» Task to complete
Among the entries that follow, how many lines contain the string "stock"? Answer with that number only.

» The input

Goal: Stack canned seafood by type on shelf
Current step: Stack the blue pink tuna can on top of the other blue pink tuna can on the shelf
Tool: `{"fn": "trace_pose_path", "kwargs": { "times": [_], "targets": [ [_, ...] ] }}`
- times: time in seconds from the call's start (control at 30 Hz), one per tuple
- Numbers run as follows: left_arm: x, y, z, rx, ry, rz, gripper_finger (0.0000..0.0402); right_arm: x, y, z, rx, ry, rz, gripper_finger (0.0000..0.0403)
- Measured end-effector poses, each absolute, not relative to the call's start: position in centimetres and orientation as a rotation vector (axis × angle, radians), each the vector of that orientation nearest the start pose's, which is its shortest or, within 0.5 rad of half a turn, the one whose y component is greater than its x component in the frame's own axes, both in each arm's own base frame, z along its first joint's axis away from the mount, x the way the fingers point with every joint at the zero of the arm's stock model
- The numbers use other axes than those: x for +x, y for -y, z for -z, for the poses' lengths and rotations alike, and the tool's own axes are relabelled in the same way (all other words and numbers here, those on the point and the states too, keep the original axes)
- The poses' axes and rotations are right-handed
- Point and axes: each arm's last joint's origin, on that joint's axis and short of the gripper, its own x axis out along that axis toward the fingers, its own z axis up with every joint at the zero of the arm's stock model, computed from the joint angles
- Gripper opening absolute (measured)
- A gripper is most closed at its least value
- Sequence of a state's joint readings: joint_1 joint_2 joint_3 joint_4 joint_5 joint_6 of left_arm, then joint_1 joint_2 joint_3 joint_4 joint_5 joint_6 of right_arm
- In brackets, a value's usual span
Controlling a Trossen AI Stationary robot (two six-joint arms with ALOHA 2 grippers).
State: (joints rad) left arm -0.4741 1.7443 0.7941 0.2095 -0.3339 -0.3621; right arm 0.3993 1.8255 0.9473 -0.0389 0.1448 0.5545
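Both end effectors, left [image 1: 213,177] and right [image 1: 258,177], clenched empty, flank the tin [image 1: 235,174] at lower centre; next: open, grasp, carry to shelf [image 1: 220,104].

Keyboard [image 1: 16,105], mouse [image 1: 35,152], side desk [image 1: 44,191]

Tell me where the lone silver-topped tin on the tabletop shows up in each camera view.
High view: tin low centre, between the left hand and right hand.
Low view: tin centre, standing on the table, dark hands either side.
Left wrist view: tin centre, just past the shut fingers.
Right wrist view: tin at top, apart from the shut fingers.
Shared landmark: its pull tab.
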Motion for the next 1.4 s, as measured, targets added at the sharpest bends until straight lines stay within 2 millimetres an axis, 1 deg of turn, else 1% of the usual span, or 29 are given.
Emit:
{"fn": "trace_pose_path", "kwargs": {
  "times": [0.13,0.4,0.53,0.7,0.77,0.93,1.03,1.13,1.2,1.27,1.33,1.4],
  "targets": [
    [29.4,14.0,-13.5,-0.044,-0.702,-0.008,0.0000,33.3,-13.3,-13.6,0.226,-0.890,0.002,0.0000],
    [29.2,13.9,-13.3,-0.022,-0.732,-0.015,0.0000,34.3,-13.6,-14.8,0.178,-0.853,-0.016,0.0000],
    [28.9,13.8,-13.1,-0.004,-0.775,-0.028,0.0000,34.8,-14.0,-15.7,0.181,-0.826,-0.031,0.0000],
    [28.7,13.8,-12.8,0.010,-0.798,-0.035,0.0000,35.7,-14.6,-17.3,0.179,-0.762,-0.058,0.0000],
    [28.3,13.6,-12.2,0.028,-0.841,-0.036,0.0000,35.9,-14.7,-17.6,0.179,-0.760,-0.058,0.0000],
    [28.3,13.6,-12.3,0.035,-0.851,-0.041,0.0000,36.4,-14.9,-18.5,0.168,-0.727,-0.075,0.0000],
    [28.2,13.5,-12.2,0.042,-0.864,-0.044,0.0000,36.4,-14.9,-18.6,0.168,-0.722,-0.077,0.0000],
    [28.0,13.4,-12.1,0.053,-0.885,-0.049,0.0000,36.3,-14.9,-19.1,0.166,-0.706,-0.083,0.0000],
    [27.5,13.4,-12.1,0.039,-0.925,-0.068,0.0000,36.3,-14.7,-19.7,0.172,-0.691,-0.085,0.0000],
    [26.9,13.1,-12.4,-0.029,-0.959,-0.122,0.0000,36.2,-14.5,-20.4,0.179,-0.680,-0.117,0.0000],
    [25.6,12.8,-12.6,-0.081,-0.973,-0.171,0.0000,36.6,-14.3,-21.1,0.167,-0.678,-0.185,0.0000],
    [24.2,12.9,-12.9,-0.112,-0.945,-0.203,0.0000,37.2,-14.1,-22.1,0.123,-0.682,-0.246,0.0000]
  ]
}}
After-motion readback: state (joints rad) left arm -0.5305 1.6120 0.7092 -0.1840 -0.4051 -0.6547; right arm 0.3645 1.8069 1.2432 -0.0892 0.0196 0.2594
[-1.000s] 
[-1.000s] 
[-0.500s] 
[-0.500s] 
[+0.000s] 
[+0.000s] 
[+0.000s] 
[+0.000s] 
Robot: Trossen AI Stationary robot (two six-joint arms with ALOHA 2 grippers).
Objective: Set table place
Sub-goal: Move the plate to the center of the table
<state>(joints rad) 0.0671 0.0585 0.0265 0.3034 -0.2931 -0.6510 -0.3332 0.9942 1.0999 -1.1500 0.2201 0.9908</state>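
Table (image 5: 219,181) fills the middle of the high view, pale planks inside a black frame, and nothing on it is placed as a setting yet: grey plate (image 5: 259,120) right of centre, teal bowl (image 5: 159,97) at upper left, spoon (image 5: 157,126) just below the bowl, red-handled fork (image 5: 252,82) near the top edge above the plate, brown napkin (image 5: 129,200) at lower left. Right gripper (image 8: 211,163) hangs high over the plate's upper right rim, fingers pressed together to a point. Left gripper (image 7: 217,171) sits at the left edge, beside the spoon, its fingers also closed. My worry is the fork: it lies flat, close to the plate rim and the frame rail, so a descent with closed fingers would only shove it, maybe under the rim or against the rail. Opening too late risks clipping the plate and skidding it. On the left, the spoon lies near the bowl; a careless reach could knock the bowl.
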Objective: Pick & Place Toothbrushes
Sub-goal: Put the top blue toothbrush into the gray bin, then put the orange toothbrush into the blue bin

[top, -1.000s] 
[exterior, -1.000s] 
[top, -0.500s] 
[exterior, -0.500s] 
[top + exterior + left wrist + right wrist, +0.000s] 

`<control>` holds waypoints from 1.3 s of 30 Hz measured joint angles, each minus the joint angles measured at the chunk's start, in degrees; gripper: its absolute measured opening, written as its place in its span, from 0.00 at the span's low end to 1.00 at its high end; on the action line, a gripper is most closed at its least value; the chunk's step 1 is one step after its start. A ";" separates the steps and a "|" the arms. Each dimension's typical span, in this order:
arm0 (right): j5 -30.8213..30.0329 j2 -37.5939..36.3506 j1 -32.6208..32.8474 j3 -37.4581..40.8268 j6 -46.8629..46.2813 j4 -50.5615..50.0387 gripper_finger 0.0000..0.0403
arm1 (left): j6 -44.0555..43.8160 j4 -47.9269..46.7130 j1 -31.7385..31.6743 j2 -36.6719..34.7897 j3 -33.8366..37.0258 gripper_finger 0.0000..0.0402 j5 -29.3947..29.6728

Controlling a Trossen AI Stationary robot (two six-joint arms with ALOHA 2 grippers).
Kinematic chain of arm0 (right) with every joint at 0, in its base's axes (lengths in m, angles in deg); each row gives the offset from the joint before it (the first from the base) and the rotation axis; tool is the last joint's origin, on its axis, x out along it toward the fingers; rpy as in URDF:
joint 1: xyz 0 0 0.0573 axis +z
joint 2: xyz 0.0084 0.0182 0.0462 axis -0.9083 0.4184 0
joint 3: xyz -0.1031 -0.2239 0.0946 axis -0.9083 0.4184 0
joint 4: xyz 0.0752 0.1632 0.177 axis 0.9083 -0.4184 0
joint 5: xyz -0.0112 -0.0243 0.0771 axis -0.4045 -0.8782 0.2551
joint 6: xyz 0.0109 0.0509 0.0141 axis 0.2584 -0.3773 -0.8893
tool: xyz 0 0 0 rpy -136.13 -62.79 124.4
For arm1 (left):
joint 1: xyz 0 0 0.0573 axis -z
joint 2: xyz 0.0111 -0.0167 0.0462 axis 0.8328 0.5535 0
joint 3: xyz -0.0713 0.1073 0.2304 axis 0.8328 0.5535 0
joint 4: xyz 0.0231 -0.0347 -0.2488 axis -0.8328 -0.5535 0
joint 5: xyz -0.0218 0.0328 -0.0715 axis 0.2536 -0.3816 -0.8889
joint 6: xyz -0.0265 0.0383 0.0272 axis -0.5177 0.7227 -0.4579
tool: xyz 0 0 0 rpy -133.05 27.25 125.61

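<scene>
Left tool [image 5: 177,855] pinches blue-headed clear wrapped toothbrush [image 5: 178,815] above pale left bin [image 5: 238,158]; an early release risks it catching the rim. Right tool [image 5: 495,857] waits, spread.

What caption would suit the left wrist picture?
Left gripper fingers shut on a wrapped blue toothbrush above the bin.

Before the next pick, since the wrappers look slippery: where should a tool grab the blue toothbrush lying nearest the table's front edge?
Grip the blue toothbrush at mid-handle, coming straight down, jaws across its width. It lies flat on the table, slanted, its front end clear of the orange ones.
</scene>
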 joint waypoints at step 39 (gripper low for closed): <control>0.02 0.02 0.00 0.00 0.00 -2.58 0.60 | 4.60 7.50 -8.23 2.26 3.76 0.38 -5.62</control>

» Exercise output
2